Data excerpts
^^^^^^^^

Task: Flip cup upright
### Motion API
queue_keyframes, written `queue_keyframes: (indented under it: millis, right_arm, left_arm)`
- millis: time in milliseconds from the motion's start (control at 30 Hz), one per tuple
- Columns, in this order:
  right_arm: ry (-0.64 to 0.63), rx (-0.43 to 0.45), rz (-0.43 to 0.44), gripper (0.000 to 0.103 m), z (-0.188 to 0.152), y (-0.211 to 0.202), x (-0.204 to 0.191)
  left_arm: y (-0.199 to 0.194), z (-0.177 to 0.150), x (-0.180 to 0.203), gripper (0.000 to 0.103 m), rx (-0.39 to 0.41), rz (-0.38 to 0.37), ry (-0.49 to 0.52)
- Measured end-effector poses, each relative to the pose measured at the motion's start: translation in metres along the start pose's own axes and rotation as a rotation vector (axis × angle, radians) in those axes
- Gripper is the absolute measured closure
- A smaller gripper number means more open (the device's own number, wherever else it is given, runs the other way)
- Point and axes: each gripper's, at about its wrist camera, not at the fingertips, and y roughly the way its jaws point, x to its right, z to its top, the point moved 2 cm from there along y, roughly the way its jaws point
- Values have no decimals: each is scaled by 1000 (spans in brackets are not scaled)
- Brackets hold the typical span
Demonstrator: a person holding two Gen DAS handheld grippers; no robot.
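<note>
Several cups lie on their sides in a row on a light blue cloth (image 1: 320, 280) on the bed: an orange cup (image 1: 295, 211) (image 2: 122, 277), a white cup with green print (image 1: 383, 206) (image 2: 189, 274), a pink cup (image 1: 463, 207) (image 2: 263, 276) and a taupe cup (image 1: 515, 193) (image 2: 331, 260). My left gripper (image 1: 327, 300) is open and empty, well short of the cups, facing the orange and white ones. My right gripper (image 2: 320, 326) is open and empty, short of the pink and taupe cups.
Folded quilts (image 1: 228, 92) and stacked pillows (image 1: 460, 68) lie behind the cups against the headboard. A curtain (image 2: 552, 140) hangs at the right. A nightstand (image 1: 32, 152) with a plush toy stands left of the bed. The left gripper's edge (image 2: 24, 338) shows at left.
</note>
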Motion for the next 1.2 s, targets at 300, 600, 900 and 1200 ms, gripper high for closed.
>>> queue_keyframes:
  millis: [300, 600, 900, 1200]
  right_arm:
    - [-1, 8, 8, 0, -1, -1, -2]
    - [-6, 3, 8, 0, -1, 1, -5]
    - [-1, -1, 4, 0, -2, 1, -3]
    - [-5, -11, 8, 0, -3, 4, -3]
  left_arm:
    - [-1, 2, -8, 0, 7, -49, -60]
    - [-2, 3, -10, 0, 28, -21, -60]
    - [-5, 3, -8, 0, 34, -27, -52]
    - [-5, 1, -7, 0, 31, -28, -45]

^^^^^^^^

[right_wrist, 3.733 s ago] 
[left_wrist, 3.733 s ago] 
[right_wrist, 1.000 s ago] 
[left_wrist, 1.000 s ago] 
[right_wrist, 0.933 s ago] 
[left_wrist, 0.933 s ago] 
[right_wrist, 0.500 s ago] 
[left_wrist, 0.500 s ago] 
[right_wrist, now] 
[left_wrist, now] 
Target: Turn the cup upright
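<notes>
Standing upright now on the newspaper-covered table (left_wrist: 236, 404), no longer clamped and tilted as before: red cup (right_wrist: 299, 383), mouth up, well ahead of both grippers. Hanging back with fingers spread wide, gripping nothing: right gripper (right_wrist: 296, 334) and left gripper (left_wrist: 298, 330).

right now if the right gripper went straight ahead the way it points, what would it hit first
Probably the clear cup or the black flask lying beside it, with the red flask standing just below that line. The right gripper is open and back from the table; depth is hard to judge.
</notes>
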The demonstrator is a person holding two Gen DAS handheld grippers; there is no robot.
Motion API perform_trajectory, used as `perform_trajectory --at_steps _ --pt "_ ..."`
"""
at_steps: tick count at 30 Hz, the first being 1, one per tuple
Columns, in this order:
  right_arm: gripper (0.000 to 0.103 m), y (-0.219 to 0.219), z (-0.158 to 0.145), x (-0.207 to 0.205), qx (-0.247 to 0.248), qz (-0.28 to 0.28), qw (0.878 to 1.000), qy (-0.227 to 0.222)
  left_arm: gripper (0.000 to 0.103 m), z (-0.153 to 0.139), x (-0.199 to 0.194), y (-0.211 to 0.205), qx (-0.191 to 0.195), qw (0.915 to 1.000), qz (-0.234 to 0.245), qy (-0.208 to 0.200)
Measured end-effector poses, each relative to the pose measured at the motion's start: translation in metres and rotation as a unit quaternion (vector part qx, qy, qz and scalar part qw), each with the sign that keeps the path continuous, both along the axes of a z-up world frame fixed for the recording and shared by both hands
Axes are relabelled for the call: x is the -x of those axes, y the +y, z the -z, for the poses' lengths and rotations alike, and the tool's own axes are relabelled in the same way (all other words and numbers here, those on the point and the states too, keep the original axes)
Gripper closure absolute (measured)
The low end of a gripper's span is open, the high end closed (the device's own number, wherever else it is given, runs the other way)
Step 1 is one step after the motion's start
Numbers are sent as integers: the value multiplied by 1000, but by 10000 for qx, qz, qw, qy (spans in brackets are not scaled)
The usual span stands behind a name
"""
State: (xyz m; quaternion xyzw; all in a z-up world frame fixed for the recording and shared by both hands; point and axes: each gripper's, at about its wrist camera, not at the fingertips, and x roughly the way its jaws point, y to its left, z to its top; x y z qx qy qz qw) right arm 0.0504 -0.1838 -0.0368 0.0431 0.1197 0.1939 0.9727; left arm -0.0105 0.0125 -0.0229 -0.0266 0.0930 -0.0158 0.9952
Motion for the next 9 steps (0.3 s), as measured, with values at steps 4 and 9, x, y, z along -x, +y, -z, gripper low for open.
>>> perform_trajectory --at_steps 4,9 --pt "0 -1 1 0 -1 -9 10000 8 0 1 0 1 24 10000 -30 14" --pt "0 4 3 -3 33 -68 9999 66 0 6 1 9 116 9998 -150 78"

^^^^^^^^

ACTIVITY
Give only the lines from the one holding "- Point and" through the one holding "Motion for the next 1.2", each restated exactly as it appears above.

ANSWER BOX
- Point and axes: each gripper's, at about its wrist camera, not at the fingertips, and y roughly the way its jaws point, x to its right, z to its top, the point moved 2 cm from there along y, roughly the way its jaws point
- Values have no decimals: each is scaled by 1000 (spans in brackets are not scaled)
- Brackets hold the typical span
Demonstrator: a person holding two Gen DAS handheld grippers; no robot.
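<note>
Several cups lie on their sides in a row on a light blue cloth (image 1: 320, 280) on the bed: an orange cup (image 1: 295, 211) (image 2: 122, 277), a white cup with green print (image 1: 383, 206) (image 2: 189, 274), a pink cup (image 1: 463, 207) (image 2: 263, 276) and a taupe cup (image 1: 515, 193) (image 2: 331, 260). My left gripper (image 1: 327, 300) is open and empty, well short of the cups, facing the orange and white ones. My right gripper (image 2: 320, 326) is open and empty, short of the pink and taupe cups.
Folded quilts (image 1: 228, 92) and stacked pillows (image 1: 460, 68) lie behind the cups against the headboard. A curtain (image 2: 552, 140) hangs at the right. A nightstand (image 1: 32, 152) with a plush toy stands left of the bed. The left gripper's edge (image 2: 24, 338) shows at left.
</note>
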Motion for the next 1.2 s, targets at 300, 600, 900 and 1200 ms, gripper high for closed.

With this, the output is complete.